Versement santé : quel montant en 2026 ?

Certains salariés, dispensés de l'adhésion à la couverture obligatoire de santé, peuvent se voir verser en contrepartie une aide financière patronale aussi appelée « versement santé ». Le montant de cette aide dépend d'une valeur forfaitaire revalorisée chaque année. À quelle hauteur en 2026 ?

Un montant forfaitaire revalorisé pour 2026

Rappelons que, depuis 2016, les salariés doivent obligatoirement bénéficier d'une couverture santé collective et obligatoire, mise en place dans l'entreprise.

Toutefois, certains salariés peuvent en être dispensés, à condition d'être couverts par une assurance de santé individuelle répondant à certains critères de responsabilité.

Sont notamment concernés les salariés embauchés aux termes d'un CDD ou encore d'un contrat de mission, et dont la durée de la couverture « frais de santé » collective et obligatoire est inférieure ou égale à 3 mois.

Ces salariés peuvent se voir verser un « versement santé » par l'employeur qui constitue une aide au financement d'une couverture individuelle de santé, se substituant à la couverture santé de l'entreprise.

L'aide est calculée chaque mois en déterminant un montant de référence auquel est appliqué un coefficient de majoration fixé à 125 % pour les salariés en CDD ou en contrat de mission.

Pour calculer le montant de référence, la loi prévoit qu'il correspond en principe à la contribution que l'employeur aurait dû verser au titre de la couverture collective pour la catégorie de salariés à laquelle le salarié appartient.

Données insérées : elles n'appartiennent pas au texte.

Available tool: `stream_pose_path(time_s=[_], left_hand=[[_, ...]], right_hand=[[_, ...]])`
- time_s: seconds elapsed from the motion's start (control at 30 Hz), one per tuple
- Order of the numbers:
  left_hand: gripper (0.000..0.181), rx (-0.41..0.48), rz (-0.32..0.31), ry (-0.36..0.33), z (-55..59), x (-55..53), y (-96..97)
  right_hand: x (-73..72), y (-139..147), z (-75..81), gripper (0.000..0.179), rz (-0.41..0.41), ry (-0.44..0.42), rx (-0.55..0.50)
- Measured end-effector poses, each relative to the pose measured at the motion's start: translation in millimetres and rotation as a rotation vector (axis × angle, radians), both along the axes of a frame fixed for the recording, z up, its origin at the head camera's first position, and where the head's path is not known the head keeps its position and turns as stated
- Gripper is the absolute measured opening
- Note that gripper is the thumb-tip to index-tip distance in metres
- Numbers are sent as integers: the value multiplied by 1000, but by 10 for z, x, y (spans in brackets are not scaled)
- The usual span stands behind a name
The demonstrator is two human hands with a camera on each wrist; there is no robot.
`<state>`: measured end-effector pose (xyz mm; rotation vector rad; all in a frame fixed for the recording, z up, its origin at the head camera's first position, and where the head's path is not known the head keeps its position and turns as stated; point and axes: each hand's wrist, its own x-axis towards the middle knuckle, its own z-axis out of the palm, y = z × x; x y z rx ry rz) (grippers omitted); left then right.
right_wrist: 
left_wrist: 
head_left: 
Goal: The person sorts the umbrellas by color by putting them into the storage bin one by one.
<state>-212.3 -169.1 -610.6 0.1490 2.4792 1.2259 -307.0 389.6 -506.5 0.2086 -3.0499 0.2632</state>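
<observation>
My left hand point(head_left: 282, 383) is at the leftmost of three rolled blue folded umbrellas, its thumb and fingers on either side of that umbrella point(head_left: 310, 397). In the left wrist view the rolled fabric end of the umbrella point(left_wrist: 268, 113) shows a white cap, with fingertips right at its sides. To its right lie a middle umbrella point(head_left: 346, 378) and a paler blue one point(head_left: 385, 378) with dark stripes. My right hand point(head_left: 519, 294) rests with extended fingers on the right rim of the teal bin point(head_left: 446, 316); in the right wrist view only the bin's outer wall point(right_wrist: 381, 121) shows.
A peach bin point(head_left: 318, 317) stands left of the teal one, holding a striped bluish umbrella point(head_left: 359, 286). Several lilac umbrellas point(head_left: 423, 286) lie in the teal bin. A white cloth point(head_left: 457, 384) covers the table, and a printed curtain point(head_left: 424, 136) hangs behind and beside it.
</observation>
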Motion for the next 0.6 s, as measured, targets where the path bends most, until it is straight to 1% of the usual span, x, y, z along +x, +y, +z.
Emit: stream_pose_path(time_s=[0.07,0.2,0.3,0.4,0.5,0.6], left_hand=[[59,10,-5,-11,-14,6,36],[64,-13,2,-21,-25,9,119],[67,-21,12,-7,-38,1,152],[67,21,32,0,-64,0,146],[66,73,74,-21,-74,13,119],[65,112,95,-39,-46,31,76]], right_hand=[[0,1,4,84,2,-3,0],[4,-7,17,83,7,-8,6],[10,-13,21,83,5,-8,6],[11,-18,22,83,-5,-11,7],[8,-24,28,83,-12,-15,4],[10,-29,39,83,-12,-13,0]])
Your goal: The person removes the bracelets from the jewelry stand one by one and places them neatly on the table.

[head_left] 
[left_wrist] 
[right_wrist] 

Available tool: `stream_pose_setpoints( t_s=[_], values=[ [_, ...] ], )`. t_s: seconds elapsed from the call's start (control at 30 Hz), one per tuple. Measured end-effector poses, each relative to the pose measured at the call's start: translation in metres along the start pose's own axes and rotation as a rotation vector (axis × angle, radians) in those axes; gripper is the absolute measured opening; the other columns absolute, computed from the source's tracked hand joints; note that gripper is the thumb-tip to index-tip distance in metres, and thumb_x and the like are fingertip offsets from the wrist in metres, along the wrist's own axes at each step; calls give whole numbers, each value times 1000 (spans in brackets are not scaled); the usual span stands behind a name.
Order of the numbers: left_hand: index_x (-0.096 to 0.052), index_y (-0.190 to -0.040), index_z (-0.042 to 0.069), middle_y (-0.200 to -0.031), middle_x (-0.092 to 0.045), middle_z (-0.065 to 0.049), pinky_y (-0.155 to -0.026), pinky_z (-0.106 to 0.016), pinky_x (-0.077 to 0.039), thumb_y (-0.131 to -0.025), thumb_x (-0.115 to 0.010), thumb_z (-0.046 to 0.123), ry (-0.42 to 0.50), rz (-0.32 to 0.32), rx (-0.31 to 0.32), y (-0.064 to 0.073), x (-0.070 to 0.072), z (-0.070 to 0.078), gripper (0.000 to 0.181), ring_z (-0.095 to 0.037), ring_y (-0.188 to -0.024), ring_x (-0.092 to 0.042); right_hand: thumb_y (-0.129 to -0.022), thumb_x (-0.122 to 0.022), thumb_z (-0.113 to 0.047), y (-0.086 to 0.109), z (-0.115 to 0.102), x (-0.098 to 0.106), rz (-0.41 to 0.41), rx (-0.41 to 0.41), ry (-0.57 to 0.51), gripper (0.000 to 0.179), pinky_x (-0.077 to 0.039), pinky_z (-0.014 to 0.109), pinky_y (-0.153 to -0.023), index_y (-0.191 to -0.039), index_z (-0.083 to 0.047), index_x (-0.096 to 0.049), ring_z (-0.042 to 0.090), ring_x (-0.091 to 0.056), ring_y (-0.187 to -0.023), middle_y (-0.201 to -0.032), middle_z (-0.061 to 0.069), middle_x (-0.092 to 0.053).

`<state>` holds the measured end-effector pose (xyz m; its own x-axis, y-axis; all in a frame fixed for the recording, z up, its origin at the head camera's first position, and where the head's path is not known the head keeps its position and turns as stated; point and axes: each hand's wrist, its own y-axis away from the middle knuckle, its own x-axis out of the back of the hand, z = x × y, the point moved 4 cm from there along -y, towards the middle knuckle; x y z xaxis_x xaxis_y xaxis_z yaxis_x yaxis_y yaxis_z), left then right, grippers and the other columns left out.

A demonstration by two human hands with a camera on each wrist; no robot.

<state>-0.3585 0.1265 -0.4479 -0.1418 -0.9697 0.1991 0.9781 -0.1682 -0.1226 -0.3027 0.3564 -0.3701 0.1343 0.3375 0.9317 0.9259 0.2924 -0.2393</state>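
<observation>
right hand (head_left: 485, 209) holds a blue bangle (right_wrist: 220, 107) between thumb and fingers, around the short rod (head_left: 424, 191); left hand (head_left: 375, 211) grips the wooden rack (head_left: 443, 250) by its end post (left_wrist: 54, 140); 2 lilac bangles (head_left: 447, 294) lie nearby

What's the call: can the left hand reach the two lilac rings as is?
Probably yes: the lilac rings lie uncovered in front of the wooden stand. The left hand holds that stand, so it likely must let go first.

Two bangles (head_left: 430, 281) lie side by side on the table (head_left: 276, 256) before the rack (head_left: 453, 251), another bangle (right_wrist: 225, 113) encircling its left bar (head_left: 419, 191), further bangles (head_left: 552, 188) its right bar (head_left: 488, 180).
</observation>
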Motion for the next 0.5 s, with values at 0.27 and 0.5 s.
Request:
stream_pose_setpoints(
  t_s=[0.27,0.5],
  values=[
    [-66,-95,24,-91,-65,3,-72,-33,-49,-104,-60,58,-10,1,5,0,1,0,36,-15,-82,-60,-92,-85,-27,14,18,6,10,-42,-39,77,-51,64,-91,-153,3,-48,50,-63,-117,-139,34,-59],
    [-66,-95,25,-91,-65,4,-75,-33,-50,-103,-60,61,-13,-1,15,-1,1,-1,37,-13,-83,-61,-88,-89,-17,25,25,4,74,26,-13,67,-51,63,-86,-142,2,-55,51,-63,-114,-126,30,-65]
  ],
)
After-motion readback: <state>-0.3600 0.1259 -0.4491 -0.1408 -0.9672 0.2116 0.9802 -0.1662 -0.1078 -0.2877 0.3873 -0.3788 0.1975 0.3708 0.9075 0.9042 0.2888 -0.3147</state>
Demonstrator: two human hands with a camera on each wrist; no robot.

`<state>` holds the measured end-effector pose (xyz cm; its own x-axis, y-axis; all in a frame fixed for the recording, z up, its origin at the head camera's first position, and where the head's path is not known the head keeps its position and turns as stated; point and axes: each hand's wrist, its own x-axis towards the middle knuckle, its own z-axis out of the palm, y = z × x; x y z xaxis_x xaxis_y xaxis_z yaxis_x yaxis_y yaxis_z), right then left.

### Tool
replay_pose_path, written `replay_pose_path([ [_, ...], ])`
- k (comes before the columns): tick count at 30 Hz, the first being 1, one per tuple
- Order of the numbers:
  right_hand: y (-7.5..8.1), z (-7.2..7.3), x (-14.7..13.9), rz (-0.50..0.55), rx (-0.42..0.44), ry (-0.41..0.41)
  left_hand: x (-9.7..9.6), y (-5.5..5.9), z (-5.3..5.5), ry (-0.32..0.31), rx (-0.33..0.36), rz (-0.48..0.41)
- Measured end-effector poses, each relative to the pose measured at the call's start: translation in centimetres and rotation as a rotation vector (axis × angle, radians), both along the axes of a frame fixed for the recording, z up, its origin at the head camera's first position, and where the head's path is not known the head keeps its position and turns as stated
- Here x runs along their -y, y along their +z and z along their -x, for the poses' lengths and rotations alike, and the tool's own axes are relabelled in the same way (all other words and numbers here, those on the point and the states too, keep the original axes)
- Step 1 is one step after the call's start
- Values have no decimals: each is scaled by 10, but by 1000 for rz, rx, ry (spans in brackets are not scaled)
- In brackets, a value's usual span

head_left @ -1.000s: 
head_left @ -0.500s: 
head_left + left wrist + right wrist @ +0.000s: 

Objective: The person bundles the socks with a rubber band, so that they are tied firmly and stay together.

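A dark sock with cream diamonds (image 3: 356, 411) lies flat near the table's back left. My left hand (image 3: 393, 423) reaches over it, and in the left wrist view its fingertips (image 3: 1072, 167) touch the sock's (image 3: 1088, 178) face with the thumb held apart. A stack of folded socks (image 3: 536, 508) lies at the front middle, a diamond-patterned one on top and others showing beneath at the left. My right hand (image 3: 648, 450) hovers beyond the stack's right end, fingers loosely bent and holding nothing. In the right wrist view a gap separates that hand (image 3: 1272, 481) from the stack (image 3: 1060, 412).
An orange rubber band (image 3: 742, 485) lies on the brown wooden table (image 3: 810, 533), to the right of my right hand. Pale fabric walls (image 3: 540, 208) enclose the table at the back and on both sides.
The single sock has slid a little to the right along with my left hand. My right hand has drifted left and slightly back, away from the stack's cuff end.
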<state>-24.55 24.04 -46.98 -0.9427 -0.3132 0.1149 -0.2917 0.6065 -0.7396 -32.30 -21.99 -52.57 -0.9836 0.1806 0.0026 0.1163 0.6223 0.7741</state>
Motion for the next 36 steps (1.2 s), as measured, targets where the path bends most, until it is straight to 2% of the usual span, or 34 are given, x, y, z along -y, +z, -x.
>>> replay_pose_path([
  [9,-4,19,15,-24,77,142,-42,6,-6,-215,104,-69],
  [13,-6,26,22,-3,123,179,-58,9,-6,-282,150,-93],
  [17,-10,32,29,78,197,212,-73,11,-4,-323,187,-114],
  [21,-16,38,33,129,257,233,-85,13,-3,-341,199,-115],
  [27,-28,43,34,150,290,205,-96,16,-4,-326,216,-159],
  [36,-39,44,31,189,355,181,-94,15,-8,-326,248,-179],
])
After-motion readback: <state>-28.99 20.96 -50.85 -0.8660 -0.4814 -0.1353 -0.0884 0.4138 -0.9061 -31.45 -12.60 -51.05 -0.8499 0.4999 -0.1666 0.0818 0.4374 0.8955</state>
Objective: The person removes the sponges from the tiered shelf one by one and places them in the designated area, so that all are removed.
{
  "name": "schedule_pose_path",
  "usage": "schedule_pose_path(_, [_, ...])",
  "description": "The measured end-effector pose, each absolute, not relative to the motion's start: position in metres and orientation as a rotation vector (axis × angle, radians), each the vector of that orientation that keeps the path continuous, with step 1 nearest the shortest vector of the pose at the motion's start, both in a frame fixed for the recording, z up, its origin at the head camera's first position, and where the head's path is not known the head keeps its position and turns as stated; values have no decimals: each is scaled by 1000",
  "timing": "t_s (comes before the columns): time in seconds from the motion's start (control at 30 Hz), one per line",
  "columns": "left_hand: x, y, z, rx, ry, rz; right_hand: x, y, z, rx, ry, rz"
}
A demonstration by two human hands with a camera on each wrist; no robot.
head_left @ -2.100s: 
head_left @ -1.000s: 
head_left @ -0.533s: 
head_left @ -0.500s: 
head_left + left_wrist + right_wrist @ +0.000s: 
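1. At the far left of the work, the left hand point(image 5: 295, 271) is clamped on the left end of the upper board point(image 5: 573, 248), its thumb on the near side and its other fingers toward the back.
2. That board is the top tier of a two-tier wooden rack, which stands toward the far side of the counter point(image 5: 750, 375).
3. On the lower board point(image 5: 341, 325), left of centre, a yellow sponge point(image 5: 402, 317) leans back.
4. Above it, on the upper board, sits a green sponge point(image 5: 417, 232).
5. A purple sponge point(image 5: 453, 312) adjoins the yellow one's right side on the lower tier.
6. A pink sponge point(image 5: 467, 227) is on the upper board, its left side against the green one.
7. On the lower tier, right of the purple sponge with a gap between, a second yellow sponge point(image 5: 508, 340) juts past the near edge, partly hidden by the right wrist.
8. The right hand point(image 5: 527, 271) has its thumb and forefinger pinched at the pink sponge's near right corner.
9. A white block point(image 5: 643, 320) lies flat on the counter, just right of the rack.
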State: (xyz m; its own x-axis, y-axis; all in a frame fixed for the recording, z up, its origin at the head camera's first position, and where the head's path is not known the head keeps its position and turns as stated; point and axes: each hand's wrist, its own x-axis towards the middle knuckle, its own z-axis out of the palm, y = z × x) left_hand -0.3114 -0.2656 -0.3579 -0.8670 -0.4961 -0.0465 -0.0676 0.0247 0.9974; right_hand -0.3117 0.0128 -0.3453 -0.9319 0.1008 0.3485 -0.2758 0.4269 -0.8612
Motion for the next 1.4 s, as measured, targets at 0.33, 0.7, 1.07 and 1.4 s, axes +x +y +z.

Toutefois et par exception, un montant de référence forfaitaire peut être appliqué lorsque le montant de la contribution due par l'employeur ne peut pas être déterminé pour la catégorie à laquelle le salarié dispensé appartient.

Ce montant de référence forfaitaire, fixé annuellement, vient d'être revalorisé à hauteur de 22,27 € par mois (contre 21,50 € par mois en 2025).

En Alsace-Moselle, ce montant sera fixé à 7,44 € mensuels pour 2026 (contre 7,18 € mensuels en 2024).

Notez que ces 2 montants peuvent être proratisés, notamment dans l'hypothèse d'un travail à temps partiel du salarié dispensé.